--- START ---

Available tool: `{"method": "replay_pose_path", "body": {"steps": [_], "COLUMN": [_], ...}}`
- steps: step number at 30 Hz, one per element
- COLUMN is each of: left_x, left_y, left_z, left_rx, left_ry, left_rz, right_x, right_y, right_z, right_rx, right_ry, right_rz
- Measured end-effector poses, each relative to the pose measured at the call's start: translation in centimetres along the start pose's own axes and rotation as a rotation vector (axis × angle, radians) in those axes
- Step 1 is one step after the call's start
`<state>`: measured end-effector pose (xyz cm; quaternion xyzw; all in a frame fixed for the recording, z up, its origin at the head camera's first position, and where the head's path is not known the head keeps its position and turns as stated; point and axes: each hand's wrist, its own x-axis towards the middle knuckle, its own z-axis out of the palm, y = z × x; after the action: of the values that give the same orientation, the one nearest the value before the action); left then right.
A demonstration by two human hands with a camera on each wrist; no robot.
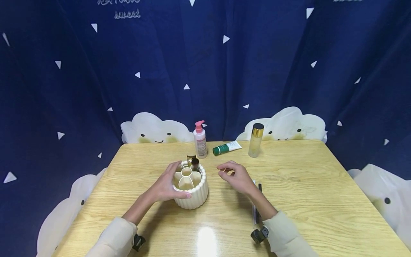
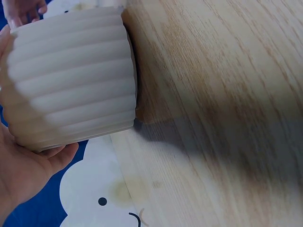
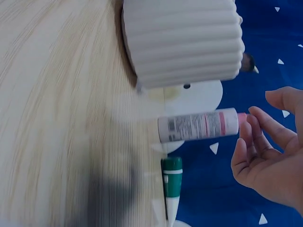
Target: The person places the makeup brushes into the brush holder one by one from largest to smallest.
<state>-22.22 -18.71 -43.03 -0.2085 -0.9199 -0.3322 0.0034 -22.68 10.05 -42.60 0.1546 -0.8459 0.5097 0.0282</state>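
A white ribbed round organizer (image 1: 196, 197) with a beaded rim and petal-like compartments stands on the table, left of the middle. My left hand (image 1: 167, 185) grips it from the left, thumb on the near side and fingers around the far side. In its back compartments stand a dark-tipped makeup brush (image 1: 195, 162) and a gold-coloured item (image 1: 190, 159). To the right of the organizer, my right hand (image 1: 237, 177) hovers over the table with relaxed fingers and holds nothing. The right wrist view has that hand in front of the pump bottle (image 3: 199, 125), overlapping its pink top.
Behind the organizer, the pink-topped bottle stands upright. A green and white tube (image 1: 226, 147) lies to its right, and a clear bottle with a gold and black cap (image 1: 255, 141) stands farther right. Thin dark and pale sticks (image 1: 258, 210) lie under my right forearm.
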Motion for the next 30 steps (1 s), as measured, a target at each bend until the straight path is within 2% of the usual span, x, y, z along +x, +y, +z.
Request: {"method": "replay_pose_path", "body": {"steps": [5,10,14,19,30], "left_x": [0.0,0.0,0.0,0.1,0.1], "left_y": [0.0,0.0,0.0,0.1,0.2], "left_z": [0.0,0.1,0.0,0.0,0.0], "left_rx": [-0.003,0.001,0.005,0.01,0.011], "left_ry": [0.0,0.002,-0.003,-0.005,-0.005], "left_rz": [0.0,0.003,-0.003,-0.013,-0.01], "right_x": [-0.7,-1.1,-1.6,-2.5,-4.1], "right_y": [1.1,3.1,4.7,6.2,8.3], "right_z": [-1.8,-3.6,-5.0,-6.3,-8.1], "right_rx": [-0.015,-0.089,-0.146,-0.161,-0.245], "right_ry": [-0.002,0.023,0.008,-0.019,0.003], "right_rz": [0.025,0.025,0.064,0.107,0.226]}}
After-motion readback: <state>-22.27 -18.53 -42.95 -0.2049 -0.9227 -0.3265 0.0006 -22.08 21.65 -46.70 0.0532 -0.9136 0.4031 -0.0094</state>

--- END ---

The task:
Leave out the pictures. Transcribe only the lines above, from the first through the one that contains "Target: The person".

Finished exercise:
Available tool: `{"method": "replay_pose_path", "body": {"steps": [_], "COLUMN": [_], ...}}`
- steps: step number at 30 Hz, one per element
- COLUMN is each of: left_x, left_y, left_z, left_rx, left_ry, left_rz, right_x, right_y, right_z, right_rx, right_ry, right_rz
- Measured end-effector poses, each relative to the pose measured at the call's start: translation in centimetres along the start pose's own axes and rotation as a rotation vector (axis × angle, radians) in those axes
- Step 1 is one step after the call's start
`<state>`: measured end-effector pose (xyz cm; quaternion xyzw; all in a frame fixed for the recording, z up, its origin at the head camera's first position, and where the head's path is not known the head keeps its position and turns as stated; point and axes: each hand's wrist, its own x-axis towards the middle knuckle, its own z-axis out of the palm, y = z × x; after the action: of the values that give the same orientation, the one nearest the value before the action); left then right.
A demonstration by two human hands with a camera on each wrist; no robot.
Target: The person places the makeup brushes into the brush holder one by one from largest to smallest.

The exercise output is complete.